_ACTION ITEM_
A verbatim copy of every record is required, and no pictures should be included.

_MATERIAL PROVIDED_
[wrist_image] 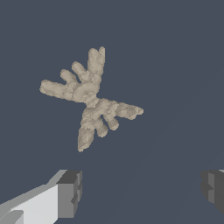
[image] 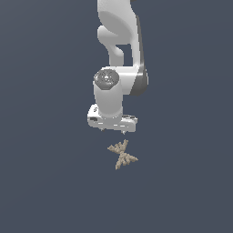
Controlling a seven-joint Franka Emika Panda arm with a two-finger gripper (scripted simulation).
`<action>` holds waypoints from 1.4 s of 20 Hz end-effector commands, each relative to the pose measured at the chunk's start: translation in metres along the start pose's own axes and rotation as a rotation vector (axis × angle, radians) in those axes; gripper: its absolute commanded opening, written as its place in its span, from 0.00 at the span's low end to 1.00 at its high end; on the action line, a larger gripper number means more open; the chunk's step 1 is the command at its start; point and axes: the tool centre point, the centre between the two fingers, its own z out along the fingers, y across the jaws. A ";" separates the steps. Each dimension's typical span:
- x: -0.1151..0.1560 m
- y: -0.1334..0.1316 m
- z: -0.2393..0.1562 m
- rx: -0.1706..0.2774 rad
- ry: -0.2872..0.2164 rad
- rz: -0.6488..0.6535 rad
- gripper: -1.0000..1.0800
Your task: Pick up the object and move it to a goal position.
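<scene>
In the wrist view the claw (wrist_image: 142, 192) stands spread wide and released, its two grey fingers (wrist_image: 70, 192) well apart with nothing between them. Beyond them the object (wrist_image: 91, 99) (tan, X-shaped, with rough bumpy arms) lies flat on the dark worktop (wrist_image: 175, 65). In the exterior view the claw (image: 113, 131) hovers just above the object (image: 122, 154), not touching it.

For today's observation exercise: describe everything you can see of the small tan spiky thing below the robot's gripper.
The spiky thing is tan-beige, rough and bumpy like coral, with knobbly arms spreading from a narrow middle in an X. It lies flat on the dark blue-grey floor, alone. The open gripper hangs above, off to one side of it; neither finger touches it.
</scene>
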 end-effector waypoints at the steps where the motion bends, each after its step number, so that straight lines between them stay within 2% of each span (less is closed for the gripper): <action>1: 0.009 -0.001 0.007 0.004 -0.002 0.031 1.00; 15: 0.073 -0.024 0.055 0.000 0.019 0.230 1.00; 28: 0.095 -0.045 0.072 -0.012 0.043 0.275 1.00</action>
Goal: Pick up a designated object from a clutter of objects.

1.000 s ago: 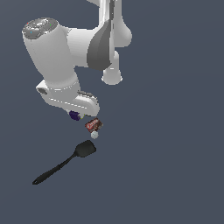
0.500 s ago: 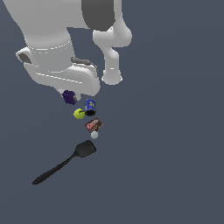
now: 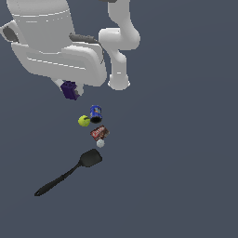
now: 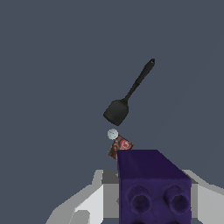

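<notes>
Down on the plain grey floor the blue can, yellow-green ball, packet and spatula lie untouched, while the gripper holds the purple block above them (fingers closed on it), so the pick looks done.

The purple block hides part of the brown-red packet; the block's underside runs past the wrist view's edge.
</notes>
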You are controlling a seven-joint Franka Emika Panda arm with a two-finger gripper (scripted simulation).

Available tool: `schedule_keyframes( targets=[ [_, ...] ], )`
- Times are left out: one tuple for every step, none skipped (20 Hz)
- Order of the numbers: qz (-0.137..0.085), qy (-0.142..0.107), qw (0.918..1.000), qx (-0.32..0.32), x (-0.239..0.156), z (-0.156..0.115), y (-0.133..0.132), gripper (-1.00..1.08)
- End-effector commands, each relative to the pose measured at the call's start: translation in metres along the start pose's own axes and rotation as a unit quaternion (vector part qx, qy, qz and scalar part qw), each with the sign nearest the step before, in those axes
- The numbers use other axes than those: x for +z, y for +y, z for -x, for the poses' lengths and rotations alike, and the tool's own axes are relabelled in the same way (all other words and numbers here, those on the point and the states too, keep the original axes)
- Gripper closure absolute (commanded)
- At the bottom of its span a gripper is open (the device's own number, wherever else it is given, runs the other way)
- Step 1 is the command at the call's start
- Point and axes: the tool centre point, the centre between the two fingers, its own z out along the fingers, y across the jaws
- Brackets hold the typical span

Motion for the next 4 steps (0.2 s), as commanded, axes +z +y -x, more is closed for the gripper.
schedule_keyframes(
  targets=[
    [0.0,0.0,1.0,0.0,-0.0051,-0.0007,-0.0007,1.08],
    [0.0,0.0,1.0,0.0,-0.0059,-0.001,-0.0008,1.08],
    [0.0,0.0,1.0,0.0,-0.0063,-0.0011,-0.0009,1.08],
    [0.0,0.0,1.0,0.0,-0.0065,-0.0012,-0.0009,1.08]
  ],
)
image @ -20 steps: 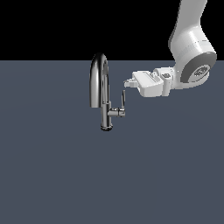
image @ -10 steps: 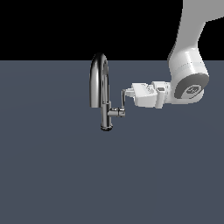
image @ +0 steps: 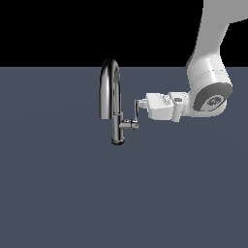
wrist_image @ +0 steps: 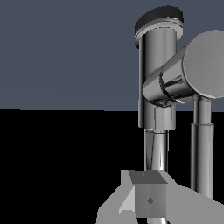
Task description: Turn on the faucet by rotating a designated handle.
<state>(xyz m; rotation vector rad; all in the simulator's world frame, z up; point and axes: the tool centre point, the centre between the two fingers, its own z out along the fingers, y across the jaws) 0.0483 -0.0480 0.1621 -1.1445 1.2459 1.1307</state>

_REPLY TO THE TASK_
[wrist_image] 
[image] 
Controlling a seven-joint Franka Emika Panda arm with a two-finger gripper (scripted simulation).
`<action>` holds waypoints from 1.4 s of 20 Hz end-effector commands, each relative to the pose measured at the chunk's start: translation in metres along the start pose's own axes and rotation as a rotation vector (axis × angle, radians) in those axes; gripper: its absolute commanded opening, written as its place in its span, from 0.00 at the span's low end to 1.00 at its high end; on the action line, a larger gripper number means more open; the chunk's step 1 is the command at its start; point and axes: the tool centre point, the centre between the two fingers, its own z out along the fingers, y across the jaws. A ";" separates the steps. Each dimension's typical span:
- x: -0.1151..0.1560 m
- y: -0.1334..0.1316 m
- z: -0.2393..0.1562 m
- rx: -0.1706..0.2774 rad
- ry: -0.2872..0.2164 rad
- rz: -0.6488..0.6535 rad
- gripper: -1.0000..1.0800
Your task: Pick up the object and move it to a goal position.
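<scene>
In the wrist view the claw (wrist_image: 142, 192) stands spread wide and released, its two grey fingers (wrist_image: 70, 192) well apart with nothing between them. Beyond them the object (wrist_image: 91, 99) (tan, X-shaped, with rough bumpy arms) lies flat on the dark worktop (wrist_image: 175, 65). In the exterior view the claw (image: 113, 131) hovers just above the object (image: 122, 154), not touching it.

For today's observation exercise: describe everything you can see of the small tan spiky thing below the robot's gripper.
The spiky thing is tan-beige, rough and bumpy like coral, with knobbly arms spreading from a narrow middle in an X. It lies flat on the dark blue-grey floor, alone. The open gripper hangs above, off to one side of it; neither finger touches it.
</scene>
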 end-effector waypoints at the steps where the motion bends, each after its step number, so that straight lines between them stay within 2% of each span (less is closed for the gripper): <action>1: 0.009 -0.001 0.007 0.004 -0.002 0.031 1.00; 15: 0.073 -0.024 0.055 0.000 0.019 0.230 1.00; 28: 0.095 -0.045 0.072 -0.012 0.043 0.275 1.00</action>
Goal: Pick up a designated object from a clutter of objects.

1.000 s ago: 
0.500 s ago: 
now: 
now: 

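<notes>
Down on the plain grey floor the blue can, yellow-green ball, packet and spatula lie untouched, while the gripper holds the purple block above them (fingers closed on it), so the pick looks done.

The purple block hides part of the brown-red packet; the block's underside runs past the wrist view's edge.
</notes>
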You are controlling a seven-joint Franka Emika Panda arm with a two-finger gripper (scripted simulation).

Available tool: `schedule_keyframes( targets=[ [_, ...] ], )`
- Times are left out: one tuple for every step, none skipped (20 Hz)
- Order of the numbers: qz (-0.137..0.085), qy (-0.142..0.107), qw (0.918..1.000), qx (-0.32..0.32), x (-0.239..0.156), z (-0.156..0.115), y (-0.133..0.132), gripper (-1.00..1.08)
- End-effector commands, each relative to the pose measured at the call's start: translation in metres along the start pose's own axes and rotation as a unit quaternion (vector part qx, qy, qz and scalar part qw), each with the sign nearest the step before, in those axes
- The numbers use other axes than those: x for +z, y for +y, z for -x, for the poses' lengths and rotations alike, and the tool's own axes are relabelled in the same way (all other words and numbers here, those on the point and the states too, keep the original axes)
- Gripper closure absolute (commanded)
- At the bottom of its span a gripper is open (the device's own number, wherever else it is given, runs the other way)
- Step 1 is the command at the call's start
- Point and axes: the tool centre point, the centre between the two fingers, its own z out along the fingers, y across the jaws
- Brackets hold the typical span

Motion for the next 4 steps (0.2 s), as commanded, axes +z +y -x, more is closed for the gripper.
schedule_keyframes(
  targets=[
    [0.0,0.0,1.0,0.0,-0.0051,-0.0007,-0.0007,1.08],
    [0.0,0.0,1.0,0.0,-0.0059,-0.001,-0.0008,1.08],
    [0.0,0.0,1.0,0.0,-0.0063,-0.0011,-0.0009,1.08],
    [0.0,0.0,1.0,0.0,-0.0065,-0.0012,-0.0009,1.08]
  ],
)
image @ -20 steps: 
image @ -10 steps: 
image @ +0 steps: 
wrist_image @ +0 steps: 
Task description: Turn on the faucet by rotating a designated handle.
<state>(xyz m; rotation vector rad; all in the simulator's world frame, z up; point and axes: the tool centre point, the centre between the two fingers, its own z out along the fingers, y across the jaws) 0.0483 -0.0480 0.1621 -1.1445 1.2459 1.1307</state>

Here the work on this exercise is complete.